More Haass

It’s amazing what Google turns up these days. Here is Haass on the Charlie Rose show in September 2003, two months after he left the administration to become president of the Council on Foreign Relations. Presumably free to speak his mind, and at a time when the war in Iraq was already going badly, Haass somehow does not take the opportunity to explain how he had opposed the war. On the contrary, he explains why he was for it.

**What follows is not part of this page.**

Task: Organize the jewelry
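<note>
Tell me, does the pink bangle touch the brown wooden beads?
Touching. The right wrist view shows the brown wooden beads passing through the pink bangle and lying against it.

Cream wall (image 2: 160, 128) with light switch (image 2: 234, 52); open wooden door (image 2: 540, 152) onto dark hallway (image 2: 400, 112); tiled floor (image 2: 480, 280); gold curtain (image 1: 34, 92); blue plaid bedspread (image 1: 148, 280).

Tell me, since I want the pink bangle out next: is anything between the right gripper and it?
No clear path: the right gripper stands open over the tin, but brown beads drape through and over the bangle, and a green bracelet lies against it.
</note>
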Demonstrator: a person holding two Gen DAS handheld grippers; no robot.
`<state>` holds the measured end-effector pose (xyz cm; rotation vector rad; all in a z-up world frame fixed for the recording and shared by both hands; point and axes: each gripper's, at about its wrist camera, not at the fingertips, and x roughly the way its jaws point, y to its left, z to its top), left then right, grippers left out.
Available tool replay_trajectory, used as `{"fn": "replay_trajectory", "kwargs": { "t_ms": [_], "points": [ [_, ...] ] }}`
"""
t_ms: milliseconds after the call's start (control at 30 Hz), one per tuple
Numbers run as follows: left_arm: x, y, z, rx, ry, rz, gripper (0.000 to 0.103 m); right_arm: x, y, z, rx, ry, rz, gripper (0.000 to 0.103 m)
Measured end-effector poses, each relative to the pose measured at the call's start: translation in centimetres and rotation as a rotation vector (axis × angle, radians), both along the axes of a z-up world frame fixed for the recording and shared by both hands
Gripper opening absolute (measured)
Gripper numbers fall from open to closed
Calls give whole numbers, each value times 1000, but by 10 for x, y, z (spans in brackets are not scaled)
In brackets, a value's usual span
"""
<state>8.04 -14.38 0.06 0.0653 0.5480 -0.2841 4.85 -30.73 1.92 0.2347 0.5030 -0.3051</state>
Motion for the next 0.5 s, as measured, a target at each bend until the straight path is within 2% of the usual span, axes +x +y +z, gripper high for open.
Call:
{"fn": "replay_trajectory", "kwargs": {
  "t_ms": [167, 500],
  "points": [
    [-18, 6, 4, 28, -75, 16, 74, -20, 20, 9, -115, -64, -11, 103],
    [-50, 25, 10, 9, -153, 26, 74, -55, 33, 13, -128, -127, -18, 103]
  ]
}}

CHARLIE ROSE: What’s the idea that drove us into war with Iraq? RICHARD HAASS: I think more than anything it was the concern about Iraqi weapons of mass destruction, what they might do with them weather directly use them or indirectly hand them off to terrorists. I think also for some people there were additional reasons….I think you had a menu of arguments, the key one for me and the key one for the state department and indeed the U.S. Government was the weapons of mass destruction concern.

And a few months earlier with with Jim Lehrer:

JIM LEHRER: But you, Richard Haass, based on what you looked at before the war, were you personally convinced there were weapons of mass destruction on the ground that could in some ways jeopardize the security not only of the area, but our interests as well? RICHARD HAASS: Yes, sir. I had no doubt about the chemical and biological. And I think the key factor in my own thinking was, were we prepared to live with the uncertainty over what Iraq might do with it? Did we want to live in a world where Iraq could use it or where Iraq could hand it off to terrorists? And for me that was the strongest set of arguments on the side of the ledger that argued for going to war.

But ask him now and he’ll tell you he “believed in diplomacy, I believe in multilateralism, I believe in institutions…I did not believe in the Iraq war.” It’s amazing what six years and a shift in elite opinion can do to a man’s memory.